**TASK**
Go through the entries one line at a time, and gather every line that has the word "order".

(Stored items from a collection)
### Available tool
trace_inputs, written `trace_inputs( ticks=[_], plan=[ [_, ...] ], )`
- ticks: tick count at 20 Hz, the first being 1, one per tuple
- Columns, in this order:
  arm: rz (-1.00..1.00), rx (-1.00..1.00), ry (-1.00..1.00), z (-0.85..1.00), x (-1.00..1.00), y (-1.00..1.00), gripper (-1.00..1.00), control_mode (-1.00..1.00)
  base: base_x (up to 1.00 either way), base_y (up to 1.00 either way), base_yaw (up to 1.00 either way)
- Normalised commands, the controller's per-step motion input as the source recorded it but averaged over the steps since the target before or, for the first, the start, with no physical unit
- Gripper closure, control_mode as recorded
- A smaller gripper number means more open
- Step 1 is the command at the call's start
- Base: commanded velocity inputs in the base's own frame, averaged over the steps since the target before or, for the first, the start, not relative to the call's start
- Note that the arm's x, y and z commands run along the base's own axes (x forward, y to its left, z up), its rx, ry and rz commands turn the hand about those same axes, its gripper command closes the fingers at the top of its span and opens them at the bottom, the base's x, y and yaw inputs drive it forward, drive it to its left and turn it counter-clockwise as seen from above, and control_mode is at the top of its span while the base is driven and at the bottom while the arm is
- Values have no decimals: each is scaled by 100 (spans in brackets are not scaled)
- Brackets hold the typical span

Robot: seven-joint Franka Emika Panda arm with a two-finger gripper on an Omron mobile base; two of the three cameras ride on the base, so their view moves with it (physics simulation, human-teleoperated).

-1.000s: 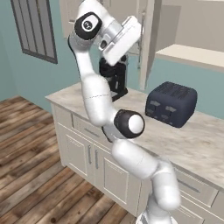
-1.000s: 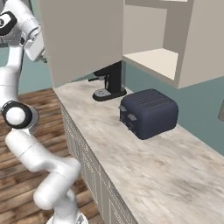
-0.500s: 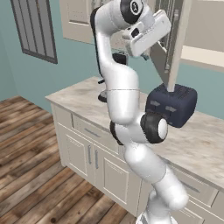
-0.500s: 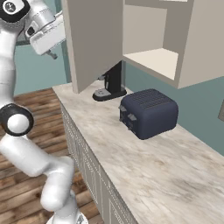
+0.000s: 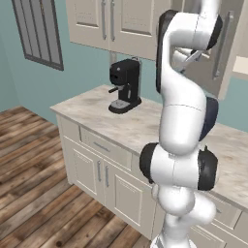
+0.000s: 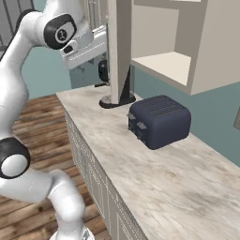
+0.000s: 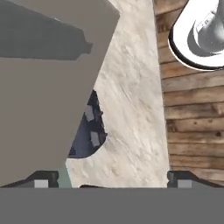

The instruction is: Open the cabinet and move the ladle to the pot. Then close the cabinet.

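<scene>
One door of cabinet (image 6: pixel 161 56) swung open, shelf bare as far as visible; ladle not spotted, so its direction and long axis can't be told. Hand (image 7: pixel 113 178) released, fingers wide, grasping nothing, high beside door edge, looking down on desk (image 6: pixel 154 173). Risks: arm clipping door (image 6: pixel 118 47), knocking toaster (image 6: pixel 159 121) on reach-in.

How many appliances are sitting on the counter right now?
2: a black coffee machine toward the counter's far left end under the closed wall cabinets, and a dark blue toaster below the open cabinet. Others could be hidden behind the arm.
</scene>
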Motion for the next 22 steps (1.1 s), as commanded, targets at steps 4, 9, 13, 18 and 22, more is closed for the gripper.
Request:
trace_inputs(
  ticks=[4,9,13,18,22],
  plan=[
    [36,0,-56,-98,99,-31,-100,-100,0,0,0],
    [29,2,-45,-58,100,-51,-100,-100,0,0,0],
    [18,18,-44,-1,100,-98,-100,-100,0,0,0],
    [11,24,-45,0,100,-100,-100,-100,0,0,0],
    [3,28,-44,0,100,-100,-100,-100,0,0,0]
  ],
)
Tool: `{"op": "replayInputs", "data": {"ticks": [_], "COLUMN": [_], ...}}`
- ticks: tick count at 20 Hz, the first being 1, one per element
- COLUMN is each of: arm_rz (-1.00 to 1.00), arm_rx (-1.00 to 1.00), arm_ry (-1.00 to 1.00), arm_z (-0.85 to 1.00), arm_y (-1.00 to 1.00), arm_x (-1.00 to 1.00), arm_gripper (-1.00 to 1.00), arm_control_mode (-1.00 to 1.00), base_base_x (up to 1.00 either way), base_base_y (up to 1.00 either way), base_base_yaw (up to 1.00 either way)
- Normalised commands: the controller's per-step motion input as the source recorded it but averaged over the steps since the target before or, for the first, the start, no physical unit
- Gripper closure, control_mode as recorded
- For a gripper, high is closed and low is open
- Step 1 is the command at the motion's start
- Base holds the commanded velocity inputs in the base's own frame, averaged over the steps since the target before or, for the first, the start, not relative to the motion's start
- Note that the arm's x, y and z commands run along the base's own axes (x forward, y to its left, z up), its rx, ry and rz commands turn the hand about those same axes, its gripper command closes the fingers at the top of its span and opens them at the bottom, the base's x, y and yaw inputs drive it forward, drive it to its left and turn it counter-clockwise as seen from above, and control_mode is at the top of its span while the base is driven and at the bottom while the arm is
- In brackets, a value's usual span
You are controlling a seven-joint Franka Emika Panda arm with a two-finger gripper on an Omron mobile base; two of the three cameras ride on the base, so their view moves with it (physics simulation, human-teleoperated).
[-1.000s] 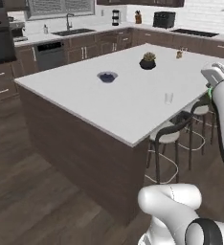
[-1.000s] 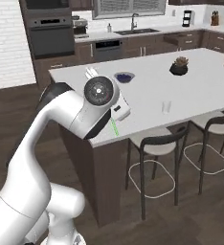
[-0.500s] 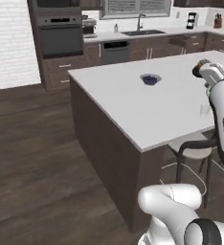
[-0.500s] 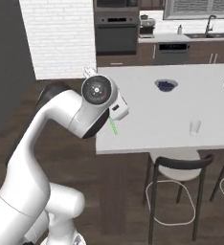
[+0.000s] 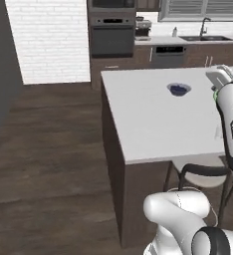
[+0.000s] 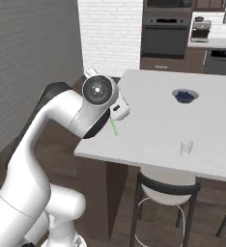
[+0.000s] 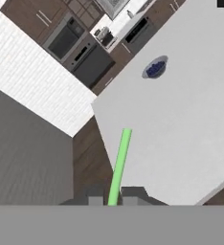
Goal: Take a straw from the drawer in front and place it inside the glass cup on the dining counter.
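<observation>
Carrying thin bright green straw (image 7: 119, 165), dark two-finger gripper (image 7: 113, 197) pinching one end; small clear glass tumbler (image 6: 186, 148) awaits upright on white-topped island counter (image 6: 153, 125).

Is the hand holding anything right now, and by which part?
Yes: the hand grips the green straw by one end; the rest projects out ahead between the fingers.

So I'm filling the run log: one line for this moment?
gripper: shut on straw | glass cup: empty, on dining counter | blue bowl: beyond cup
</observation>
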Motion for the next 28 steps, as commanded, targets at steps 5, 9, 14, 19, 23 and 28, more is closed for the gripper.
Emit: {"op": "replayInputs", "data": {"ticks": [5,9,14,19,23,28], "arm_rz": [0.0,0.0,0.0,0.0,-0.13,-0.31], "arm_rx": [0.0,0.0,0.0,0.0,0.01,0.13], "arm_ry": [0.0,0.0,0.0,0.0,0.04,0.12], "arm_z": [0.0,0.0,0.0,0.0,0.0,0.0], "arm_y": [0.0,0.0,0.0,0.0,0.0,-0.15], "arm_x": [0.0,0.0,0.0,0.0,0.13,0.41], "arm_gripper": [1.0,1.0,1.0,1.0,1.0,1.0], "arm_control_mode": [1.0,1.0,1.0,1.0,-1.0,-1.0], "base_base_x": [-0.36,0.07,0.7,0.84,0.5,0.0], "base_base_y": [-1.0,-0.92,-0.36,0.0,0.0,0.0], "base_base_yaw": [0.43,0.23,-0.06,-0.4,-0.38,0.0]}}
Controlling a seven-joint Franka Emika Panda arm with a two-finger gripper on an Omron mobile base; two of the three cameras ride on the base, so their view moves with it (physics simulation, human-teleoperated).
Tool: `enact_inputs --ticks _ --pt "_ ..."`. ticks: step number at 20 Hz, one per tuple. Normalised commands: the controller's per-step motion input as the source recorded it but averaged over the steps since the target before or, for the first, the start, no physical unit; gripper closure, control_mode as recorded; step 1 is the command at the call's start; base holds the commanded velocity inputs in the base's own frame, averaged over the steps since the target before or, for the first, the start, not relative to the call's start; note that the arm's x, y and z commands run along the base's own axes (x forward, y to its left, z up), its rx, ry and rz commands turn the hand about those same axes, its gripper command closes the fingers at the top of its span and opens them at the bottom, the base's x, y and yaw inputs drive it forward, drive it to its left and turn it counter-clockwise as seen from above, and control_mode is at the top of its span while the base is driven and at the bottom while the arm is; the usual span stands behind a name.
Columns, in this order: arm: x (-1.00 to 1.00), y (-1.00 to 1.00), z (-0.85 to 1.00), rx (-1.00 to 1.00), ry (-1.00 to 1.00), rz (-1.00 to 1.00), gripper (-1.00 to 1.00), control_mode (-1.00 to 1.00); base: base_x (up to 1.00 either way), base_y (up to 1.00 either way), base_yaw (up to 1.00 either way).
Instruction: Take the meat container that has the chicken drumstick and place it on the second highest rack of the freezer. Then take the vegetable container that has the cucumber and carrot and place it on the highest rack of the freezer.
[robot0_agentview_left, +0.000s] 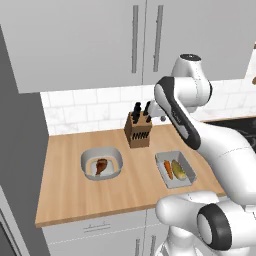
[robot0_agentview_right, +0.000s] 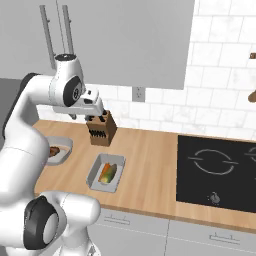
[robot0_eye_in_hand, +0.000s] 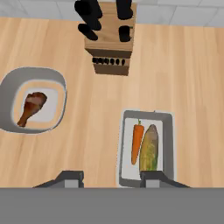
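Note:
The meat container (robot0_eye_in_hand: 9, 89) is a rounded grey bowl on the wooden counter, holding a brown chicken drumstick (robot0_eye_in_hand: 31, 107). It lies left of centre in the left base view (robot0_agentview_left: 87, 156) and sits partly behind my arm in the right base view (robot0_agentview_right: 62, 155). The vegetable container (robot0_eye_in_hand: 168, 144) is a rectangular grey tray holding a carrot (robot0_eye_in_hand: 137, 142) and a cucumber (robot0_eye_in_hand: 150, 148); it also shows in both base views (robot0_agentview_left: 187, 162) (robot0_agentview_right: 95, 175). My gripper (robot0_eye_in_hand: 111, 177) hangs open high above the counter, between the two containers, holding nothing. The freezer racks are out of view.
A wooden knife block (robot0_agentview_left: 138, 131) (robot0_agentview_right: 101, 131) (robot0_eye_in_hand: 109, 52) stands at the back of the counter, just beyond both containers. A black cooktop (robot0_agentview_right: 217, 170) lies to the right. Grey wall cabinets (robot0_agentview_left: 100, 40) hang overhead. A tall grey panel (robot0_agentview_left: 20, 150) bounds the counter's left end.

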Motion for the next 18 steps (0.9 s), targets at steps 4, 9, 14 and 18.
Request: enact_inputs --ticks 4,9,14,18 --pt "-0.16 0.0 -0.01 0.0 0.0 0.02 -1.0 -1.0 0.0 0.0 0.0" --pt "-0.66 0.0 -0.15 -0.01 -0.07 0.29 -1.0 -1.0 0.0 0.0 0.0" --pt "-0.82 0.34 -0.37 -0.2 -0.11 0.55 -1.0 -1.0 0.0 0.0 0.0" --pt "-0.54 0.73 -0.44 -0.26 -0.03 0.6 -1.0 -1.0 0.0 0.0 0.0"
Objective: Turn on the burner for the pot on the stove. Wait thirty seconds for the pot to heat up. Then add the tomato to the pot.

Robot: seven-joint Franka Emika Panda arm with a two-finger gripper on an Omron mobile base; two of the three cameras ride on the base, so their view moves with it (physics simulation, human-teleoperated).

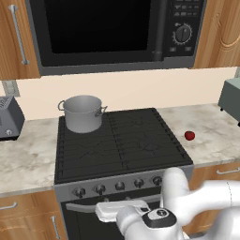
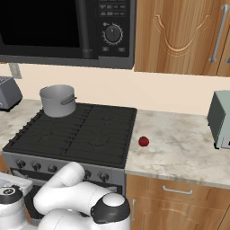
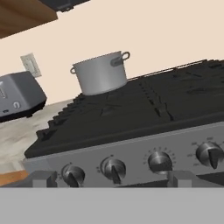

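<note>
The pot [image 1: 83, 113] stands on the far left burner of the stove [image 1: 136, 145], lidless and upright, also seen in the right base view [image 2: 58, 100] and the hand view [image 3: 100, 73]. The tomato [image 1: 189, 135] lies on the desk [image 1: 211, 136] just right of the stove, well apart from the pot; from the other side it shows as a red dot [image 2: 143, 141] between the stove [image 2: 103, 134] and a grey box at the right edge. The tool [image 3: 113, 178] hangs low before the stove front, its jaws wide apart with nothing between them, its two tips [image 3: 43, 178] near the row of knobs [image 3: 113, 168]. A toaster [image 3: 19, 95] sits on the desk left of the stove. A microwave [image 1: 112, 33] hangs above.
</note>
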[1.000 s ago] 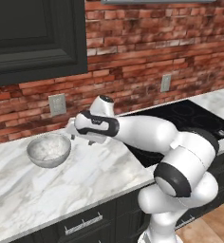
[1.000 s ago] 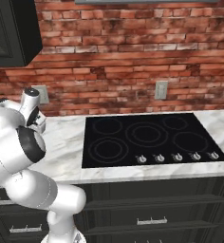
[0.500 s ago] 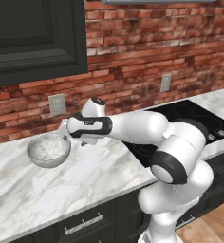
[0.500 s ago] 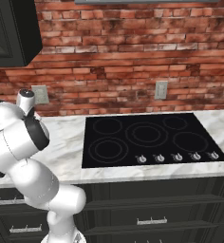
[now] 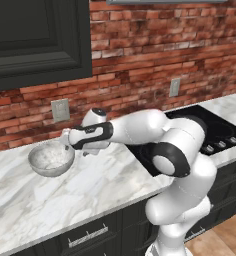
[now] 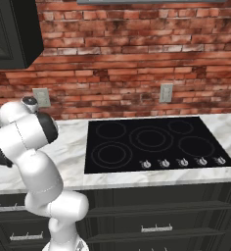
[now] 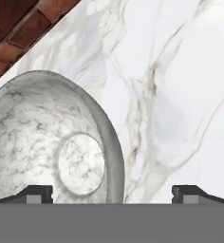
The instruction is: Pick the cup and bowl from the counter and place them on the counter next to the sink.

**FINISHED TASK**
- Columns, in this order:
Columns, in this order: arm: x (-1.00 to 1.00), y (-1.00 to 1.00), z (-0.85 to 1.00), rx (-1.00 to 1.00), ry (-1.00 to 1.00), rz (-1.00 to 1.00), gripper (-1.00 to 1.00), control_mode (-1.00 to 1.00); base: base_x (up to 1.00 either way), base_y (up to 1.00 either way), base_yaw (up to 1.00 either way).

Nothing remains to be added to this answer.